Just about every kid I know, loves LEGOs. My children are no exception. They love to build and create with LEGO blocks. Add in my son’s need for throwing, tossing, and twirling just about everything and we came up with an idea to make a LEGO Man Parachute. I really wasn’t sure if it would work and we were so excited when it did! Now I’m going to share with you how to make a LEGO Man Parachute out of a few household materials.
It was super easy to make this LEGO Man Parachute and we used a few things we had lying around the house. First, though, Wunderboy had to find a LEGO man in his bottomless tubs on LEGO’s!
- LEGO Man (or girl!)
- Plastic shopping bag
To start, you will need to make a parachute canopy from your plastic shopping bag. To do this, cut the shopping bag in half so that you are only using the back portion.
Fold the back piece in half and draw a half circle from the fold. Cut along line, and open to a full circle.
Next you will need to cut six lengths of thread, 18″ long. I cute them longer than needed to make it easy to tie. I also used upholstery thread which is stronger than regular thread but I’m sure all purpose would work fine.
Mark three holes on each side of your circle, a couple of inches apart.

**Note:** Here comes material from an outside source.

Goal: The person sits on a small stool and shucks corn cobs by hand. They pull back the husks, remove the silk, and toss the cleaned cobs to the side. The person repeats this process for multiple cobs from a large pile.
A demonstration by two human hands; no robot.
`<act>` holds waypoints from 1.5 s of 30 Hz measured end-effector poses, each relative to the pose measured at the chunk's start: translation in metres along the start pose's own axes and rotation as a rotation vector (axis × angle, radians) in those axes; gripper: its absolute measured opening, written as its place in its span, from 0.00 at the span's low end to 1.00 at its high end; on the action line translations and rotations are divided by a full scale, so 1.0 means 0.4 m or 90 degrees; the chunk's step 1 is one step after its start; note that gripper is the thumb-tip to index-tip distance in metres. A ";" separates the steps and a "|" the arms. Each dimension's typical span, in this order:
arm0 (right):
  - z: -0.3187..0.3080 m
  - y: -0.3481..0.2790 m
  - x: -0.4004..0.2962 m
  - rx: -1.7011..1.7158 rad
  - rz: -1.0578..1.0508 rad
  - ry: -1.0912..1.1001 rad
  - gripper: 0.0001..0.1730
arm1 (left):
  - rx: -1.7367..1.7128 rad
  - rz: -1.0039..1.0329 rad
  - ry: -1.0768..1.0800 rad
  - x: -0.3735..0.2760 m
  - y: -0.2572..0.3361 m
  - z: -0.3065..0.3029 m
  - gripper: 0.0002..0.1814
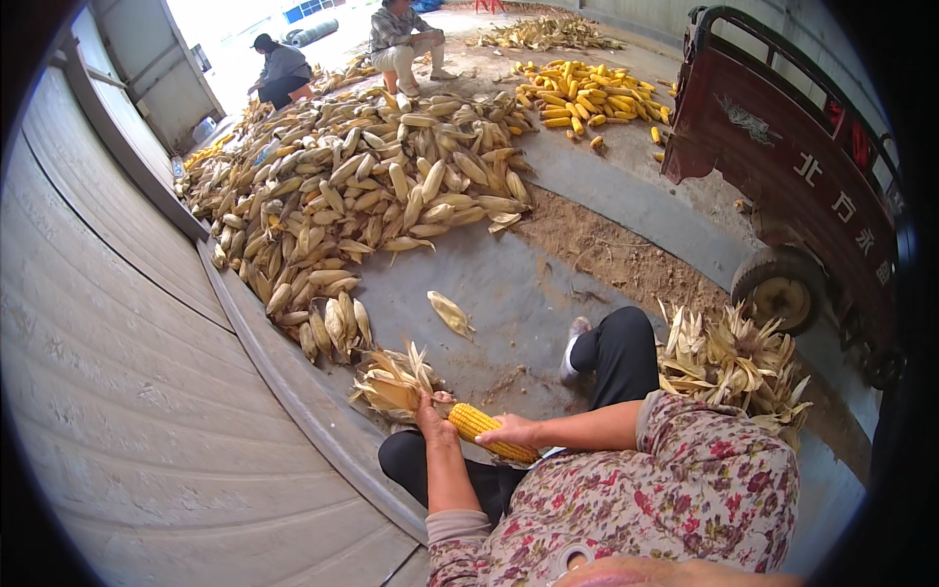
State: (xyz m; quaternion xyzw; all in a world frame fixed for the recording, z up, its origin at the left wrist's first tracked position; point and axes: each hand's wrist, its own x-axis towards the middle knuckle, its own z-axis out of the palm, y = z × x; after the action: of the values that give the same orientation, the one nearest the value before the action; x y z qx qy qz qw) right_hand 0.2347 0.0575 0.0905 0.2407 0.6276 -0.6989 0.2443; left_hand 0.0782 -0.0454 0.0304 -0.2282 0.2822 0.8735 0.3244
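My right hand [508, 431] is closed around a bare yellow corn cob [473, 420], which lies across my lap with its kernels showing. At the cob's far end, my left hand [434, 417] grips a bunch of dry corn husks [391, 385]. The husk leaves fan out beyond my left fingers, toward the wall side. Whether they are still joined to the cob is hidden by my left hand. One unhusked ear of corn [450, 314] lies alone on the grey floor [506, 286] ahead of my hands.
A large heap of unhusked corn [352, 191] spreads ahead along the metal wall [161, 367]. Husked yellow cobs [587, 92] are piled farther back. Stripped husks [730, 359] lie at my right, beside the wheel [779, 290] of a dark red cargo tricycle [788, 139]. Two people [402, 40] sit beyond the heap.
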 end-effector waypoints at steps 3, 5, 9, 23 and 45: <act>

Place one string on your needle and feed it through the hole in the plastic. Tie the end securely. I use an upholstery needle or a craft needle, they are much duller than a regular sewing needle and safer for children to work with.
Repeat this step to add all six strings to your parachute.
Gather three strings on one side together, make sure they are all equal and attach them together to one of the LEGO man’s arms.
Do the same to the other side, making sure they are equal lengths.
Now it’s time to test him out! Hopefully you will have the same results as we did!
Make it Science:
For some added education you can make this a science project! Have the children experiment with sizes of parachute canopy and length of the strings. Let them hypothesize which will give you the longest ride and then test it out! You can also test the length of ride when releasing from various heights. Older children can even make comparisons between the height of the drop and the amount of time it takes to reach the ground. So many possibilities!